BRIEF: Search the data for the string "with" and copy each line where it turns up.

****************************************

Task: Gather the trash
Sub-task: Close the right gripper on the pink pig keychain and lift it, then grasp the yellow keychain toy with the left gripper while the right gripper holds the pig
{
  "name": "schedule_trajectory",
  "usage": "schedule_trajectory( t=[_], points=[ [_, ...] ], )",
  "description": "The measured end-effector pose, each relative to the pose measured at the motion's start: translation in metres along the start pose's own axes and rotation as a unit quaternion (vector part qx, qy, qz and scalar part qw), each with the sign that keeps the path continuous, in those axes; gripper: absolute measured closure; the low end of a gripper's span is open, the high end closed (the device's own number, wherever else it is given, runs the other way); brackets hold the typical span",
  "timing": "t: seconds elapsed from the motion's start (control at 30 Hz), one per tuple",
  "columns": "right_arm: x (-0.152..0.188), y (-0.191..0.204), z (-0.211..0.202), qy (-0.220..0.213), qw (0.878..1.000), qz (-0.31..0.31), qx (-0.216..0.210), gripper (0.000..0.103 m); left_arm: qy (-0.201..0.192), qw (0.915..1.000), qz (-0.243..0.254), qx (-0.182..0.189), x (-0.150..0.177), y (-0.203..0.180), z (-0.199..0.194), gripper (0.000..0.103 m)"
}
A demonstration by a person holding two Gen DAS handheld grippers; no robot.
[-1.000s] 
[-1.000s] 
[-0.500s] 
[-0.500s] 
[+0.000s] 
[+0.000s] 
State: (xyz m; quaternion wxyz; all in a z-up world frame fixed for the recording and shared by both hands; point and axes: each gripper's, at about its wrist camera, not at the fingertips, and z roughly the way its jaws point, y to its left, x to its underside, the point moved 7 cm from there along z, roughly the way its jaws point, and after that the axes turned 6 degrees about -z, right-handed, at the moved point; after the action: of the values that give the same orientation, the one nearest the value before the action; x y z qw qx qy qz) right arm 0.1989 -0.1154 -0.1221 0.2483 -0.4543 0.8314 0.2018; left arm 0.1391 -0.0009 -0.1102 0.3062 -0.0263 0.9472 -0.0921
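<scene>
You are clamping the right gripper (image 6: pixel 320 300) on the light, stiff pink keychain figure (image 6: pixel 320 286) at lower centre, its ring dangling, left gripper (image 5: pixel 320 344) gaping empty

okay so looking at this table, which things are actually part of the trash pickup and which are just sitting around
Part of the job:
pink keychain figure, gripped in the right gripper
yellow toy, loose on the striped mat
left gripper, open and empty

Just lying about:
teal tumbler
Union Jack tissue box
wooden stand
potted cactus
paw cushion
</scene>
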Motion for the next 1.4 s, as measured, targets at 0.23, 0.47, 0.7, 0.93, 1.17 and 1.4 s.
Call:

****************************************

WRITTEN REPLY:
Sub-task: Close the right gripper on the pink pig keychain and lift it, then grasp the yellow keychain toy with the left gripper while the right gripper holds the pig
  "description": "The measured end-effector pose, each relative to the pose measured at the motion's start: translation in metres along the start pose's own axes and rotation as a unit quaternion (vector part qx, qy, qz and scalar part qw), each with the sign that keeps the path continuous, in those axes; gripper: absolute measured closure; the low end of a gripper's span is open, the high end closed (the device's own number, wherever else it is given, runs the other way); brackets hold the typical span",

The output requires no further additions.